Thanks Alex! I ran into the same problem in Park Guell too :)
Good article and information. I know that I probably have many photos similar to the first image that you provided in this post. I know I never looked at it before from the perspective that you gave, separating individual aspects into separate pieces instead of photographing them as a whole. Sometimes though, I don’t think that including people in a photo is always a bad thing, but it must be in a way that does not take away from the image you are photographing. In the image you used as an example though, the fence and buildings in the background definitely did not add to the image. The way you captured the different elements of the architecture in individual photos really showed the beautiful detail of the artist’s work.
Marc, I inadvertently addresses my reply to Nasim. I apologize for not being more observant to who wrote the post. But my thoughts are the same… good article and it will make me look at things differently in the future when I am presented with similar circumstances.
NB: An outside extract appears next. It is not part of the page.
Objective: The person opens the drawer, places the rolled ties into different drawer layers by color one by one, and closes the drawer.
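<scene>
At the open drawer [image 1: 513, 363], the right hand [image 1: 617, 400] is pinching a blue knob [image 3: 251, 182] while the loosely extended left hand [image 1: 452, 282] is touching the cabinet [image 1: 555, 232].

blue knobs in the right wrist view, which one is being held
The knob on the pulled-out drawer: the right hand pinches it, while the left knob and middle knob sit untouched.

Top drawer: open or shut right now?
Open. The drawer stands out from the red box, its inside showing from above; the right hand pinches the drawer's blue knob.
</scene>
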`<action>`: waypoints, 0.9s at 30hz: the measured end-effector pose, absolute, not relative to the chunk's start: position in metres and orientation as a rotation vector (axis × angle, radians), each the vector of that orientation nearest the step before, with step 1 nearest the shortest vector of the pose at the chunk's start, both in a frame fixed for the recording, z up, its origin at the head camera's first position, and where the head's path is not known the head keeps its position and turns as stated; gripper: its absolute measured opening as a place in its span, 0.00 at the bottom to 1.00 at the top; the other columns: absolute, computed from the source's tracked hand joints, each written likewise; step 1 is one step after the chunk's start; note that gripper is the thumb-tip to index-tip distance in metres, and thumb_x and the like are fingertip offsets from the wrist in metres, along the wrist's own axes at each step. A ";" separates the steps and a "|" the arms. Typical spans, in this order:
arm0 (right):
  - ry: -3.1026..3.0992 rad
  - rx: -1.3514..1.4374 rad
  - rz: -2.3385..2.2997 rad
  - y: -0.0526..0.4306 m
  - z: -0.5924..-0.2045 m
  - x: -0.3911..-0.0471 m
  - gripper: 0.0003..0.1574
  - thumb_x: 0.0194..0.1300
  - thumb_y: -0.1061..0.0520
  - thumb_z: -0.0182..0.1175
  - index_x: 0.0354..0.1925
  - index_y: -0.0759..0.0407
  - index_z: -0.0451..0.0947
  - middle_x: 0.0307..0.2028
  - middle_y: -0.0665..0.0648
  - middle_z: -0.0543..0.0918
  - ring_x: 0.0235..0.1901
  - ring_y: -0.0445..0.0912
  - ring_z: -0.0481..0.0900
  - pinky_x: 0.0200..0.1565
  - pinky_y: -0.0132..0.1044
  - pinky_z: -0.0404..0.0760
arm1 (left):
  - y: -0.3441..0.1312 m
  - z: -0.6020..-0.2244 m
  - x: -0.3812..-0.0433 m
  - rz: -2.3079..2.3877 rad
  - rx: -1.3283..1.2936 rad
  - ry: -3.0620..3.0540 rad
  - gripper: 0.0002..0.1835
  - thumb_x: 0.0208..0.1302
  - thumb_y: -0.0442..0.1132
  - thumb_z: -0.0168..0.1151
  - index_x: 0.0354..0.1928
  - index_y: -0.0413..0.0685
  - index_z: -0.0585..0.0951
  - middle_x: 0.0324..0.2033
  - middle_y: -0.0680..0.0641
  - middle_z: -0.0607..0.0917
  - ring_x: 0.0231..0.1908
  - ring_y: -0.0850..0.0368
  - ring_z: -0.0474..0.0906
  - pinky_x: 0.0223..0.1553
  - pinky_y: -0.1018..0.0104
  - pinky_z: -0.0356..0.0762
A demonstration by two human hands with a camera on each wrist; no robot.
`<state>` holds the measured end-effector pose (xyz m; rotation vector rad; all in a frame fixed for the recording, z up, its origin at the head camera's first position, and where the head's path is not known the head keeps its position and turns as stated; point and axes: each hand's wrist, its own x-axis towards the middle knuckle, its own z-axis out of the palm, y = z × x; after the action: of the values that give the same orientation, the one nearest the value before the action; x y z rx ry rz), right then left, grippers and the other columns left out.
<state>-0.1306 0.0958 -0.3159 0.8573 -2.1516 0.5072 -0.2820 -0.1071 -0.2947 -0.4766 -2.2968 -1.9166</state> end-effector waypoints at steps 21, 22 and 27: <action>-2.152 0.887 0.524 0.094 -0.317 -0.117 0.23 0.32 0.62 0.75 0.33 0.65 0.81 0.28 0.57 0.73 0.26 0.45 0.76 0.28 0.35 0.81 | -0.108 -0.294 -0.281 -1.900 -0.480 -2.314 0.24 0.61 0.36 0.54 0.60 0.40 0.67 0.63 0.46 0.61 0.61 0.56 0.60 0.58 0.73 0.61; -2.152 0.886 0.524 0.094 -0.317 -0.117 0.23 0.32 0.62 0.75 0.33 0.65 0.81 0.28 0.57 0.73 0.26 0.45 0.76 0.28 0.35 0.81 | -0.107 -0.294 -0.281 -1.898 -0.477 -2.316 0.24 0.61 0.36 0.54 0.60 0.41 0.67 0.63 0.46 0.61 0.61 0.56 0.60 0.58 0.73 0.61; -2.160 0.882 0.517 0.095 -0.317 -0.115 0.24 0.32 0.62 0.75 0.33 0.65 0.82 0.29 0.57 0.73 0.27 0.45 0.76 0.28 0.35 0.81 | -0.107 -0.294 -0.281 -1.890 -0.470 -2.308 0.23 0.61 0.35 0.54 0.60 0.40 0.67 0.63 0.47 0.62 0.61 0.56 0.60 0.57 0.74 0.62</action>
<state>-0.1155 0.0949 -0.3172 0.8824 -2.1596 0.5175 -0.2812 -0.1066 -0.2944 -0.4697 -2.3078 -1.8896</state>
Thanks Vinnie ! I am happy you liked the article. I did take a few more pictures with people to show the scale of the structures but i didn’t add them because i didn’t want to contradict the article’s title. It is a great topic to discuss when people should or should not be in the frame. I agree with you that it depends if they take away or not from the final image.
One of the very first things I learned with photography was….. to come closer. Isolate your subject. Of course that does not apply to landscape as such and at the same time it does. That’s why I find photography such a fascinating subject. Forever the challenge. I loved your article, thanks!
Surely it depends on the shot, some structures/landscapes encourage people or animals even to be within the images bounds whereas some other images within the same sphere do not. Like wise both depend on us the individual image takers, and what we see or want to see.